Inferno opens with those famous lines, “Midway along the journey of our life / I woke to find myself in a dark wood / for I had wandered off from the straight path.” Dante’s opening is remarkable in capturing everything about the human pilgrimage. He is having a quintessential mid-life crisis, so to speak, in recognizing his aimless wandering but not knowing how he sunk to the abyss that he is in. He craves meaning and purpose; he craves understanding. In awakening to find himself in a dark wood he is aware of his sin, his desolation, his utter emptiness for having wandered off the straight and true path of Love. Indeed, the entire movement of the epic is a pilgrimage through love: Dante learns how to love in hell, learns how to order his love in purgatory, and learns the nature of divine love in heaven.
When Virgil informs Dante that he is to be his guide through hell, the Roman poet informs the new Roman poet that a beautiful lady had summoned him and commanded him to help rescue the pilgrim poet from his aimless wandering. Beatrice’s first invocation in the epic is as an angel of beauty and grace, “With eyes of light more bright than any star / in low, soft tones she started to address me / in her own language, with an angel’s voice.” Though Beatrice is absent during Dante’s sojourn through hell with Virgil, she is with him in spirit through his sacramental guide, Virgil, who has directly received the command from Beatrice’s own voice. Here is part of Dante’s brilliance—he needs others, not just God, to guide him back to the straight and true (and thus the pilgrim Dante is always with someone instead of being alone like Christian in John Bunyan’s Pilgrim’s Progress).
The awakening of Dante to new life, then, begins with hearing the call of Beatrice through another, much like how God spoke through the patriarchs, priests, and prophets in the Old Testament. When the prophets speak to the people of Israel in the Old Testament history, they often begin with “Thus saith the Lord” or “Hear the Lord thy God.” The Church’s hermeneutical principle of typology led the official interpretation of the canon to mean that God, Christ, was literally speaking through the sages and prophets of old though he himself was not yet revealed in the flesh. Dante is drawing upon this hermeneutical tradition when constructing his poem.
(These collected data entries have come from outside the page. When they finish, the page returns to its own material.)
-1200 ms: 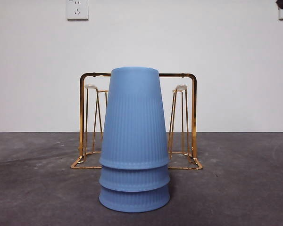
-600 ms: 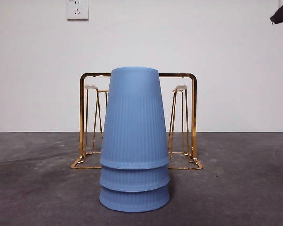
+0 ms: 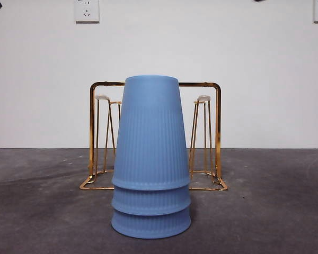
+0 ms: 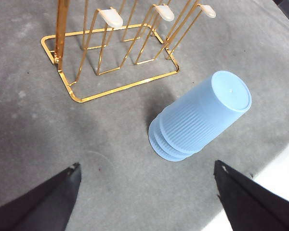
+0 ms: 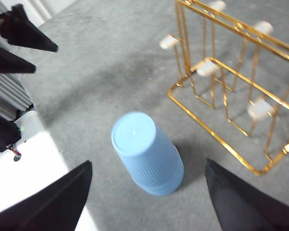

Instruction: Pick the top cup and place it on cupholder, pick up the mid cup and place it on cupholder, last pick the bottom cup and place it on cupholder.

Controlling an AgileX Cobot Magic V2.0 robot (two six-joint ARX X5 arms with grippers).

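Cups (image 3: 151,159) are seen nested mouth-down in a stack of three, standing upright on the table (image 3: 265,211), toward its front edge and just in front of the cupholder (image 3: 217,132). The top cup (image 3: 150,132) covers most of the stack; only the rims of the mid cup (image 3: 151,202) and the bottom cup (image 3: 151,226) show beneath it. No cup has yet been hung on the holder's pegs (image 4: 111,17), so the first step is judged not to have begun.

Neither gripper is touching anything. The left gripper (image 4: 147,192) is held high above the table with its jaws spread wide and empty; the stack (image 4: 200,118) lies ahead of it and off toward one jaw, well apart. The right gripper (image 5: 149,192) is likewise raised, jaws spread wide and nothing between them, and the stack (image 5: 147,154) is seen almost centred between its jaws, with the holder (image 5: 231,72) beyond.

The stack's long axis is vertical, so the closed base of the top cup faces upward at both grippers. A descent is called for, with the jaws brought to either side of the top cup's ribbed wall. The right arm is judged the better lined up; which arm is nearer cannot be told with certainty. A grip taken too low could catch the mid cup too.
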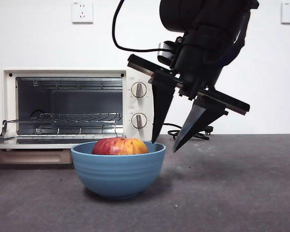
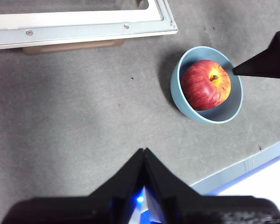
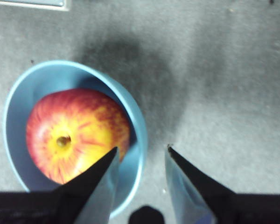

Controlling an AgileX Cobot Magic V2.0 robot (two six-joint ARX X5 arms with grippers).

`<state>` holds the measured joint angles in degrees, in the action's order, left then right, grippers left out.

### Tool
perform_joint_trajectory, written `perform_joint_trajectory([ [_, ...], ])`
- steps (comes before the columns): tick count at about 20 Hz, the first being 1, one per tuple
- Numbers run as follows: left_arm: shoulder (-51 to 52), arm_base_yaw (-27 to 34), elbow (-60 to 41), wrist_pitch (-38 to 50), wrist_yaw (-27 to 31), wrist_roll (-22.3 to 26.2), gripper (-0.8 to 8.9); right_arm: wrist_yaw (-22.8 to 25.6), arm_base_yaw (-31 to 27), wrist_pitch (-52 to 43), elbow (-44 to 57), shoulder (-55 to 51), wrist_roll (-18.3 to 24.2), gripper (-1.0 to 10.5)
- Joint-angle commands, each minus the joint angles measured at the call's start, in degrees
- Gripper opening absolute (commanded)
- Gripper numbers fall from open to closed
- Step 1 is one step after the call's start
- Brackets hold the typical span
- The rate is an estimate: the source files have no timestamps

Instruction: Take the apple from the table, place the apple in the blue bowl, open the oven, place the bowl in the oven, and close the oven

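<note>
No legible text, brand or number on the oven (image 1: 77,108); markings around its knobs (image 1: 138,90) too small to read

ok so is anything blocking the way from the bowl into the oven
Nothing visible does. The oven door is already down, its rack bare, and only bare table lies between it and the blue bowl holding the apple. The right gripper, open, straddles the bowl's rim.

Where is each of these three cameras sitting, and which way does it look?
Front view: low at table height, looking level at the blue bowl, the apple, the open oven; right gripper overhead.
Left wrist view: on the left arm, looking down; left gripper shut.
Right wrist view: on the right arm, looking down; its open jaws straddle the bowl's rim.
All three share bowl and apple.
</note>
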<state>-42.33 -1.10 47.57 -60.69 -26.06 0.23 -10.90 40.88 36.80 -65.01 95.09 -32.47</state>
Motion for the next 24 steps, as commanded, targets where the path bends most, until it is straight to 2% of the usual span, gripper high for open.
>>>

Beatrice doesn’t appear to Dante until the thirtieth canto of Purgatorio. She is introduced as the embodiment of faith, hope, and love—the three theological virtues according to Christianity. “Covering all the chariot,” Dante says, “appeared a lady—over her white veil / an olive crown and, under her green cloak, / her gown, the color of eternal flame.” The colors that adorn her splendid gown each represent one of the virtues: white being faith, green being hope, and red—the “eternal flame”—being love.
That Beatrice is dressed, as she is, in the colors of the theological virtues gives a prefiguration of the transfigured glory of heaven and all the souls therein. Dante, as we know, had fallen madly in love with Beatrice in earthly life. Her death, in part, caused Dante’s downfall into darkness. Now her beauty is so majestic that it whets his appetites for more; but, more incredibly, her beauty orders his appetites to the proper order of things as established by God (and with the help of Beatrice who reminds Dante to order his desires always to God).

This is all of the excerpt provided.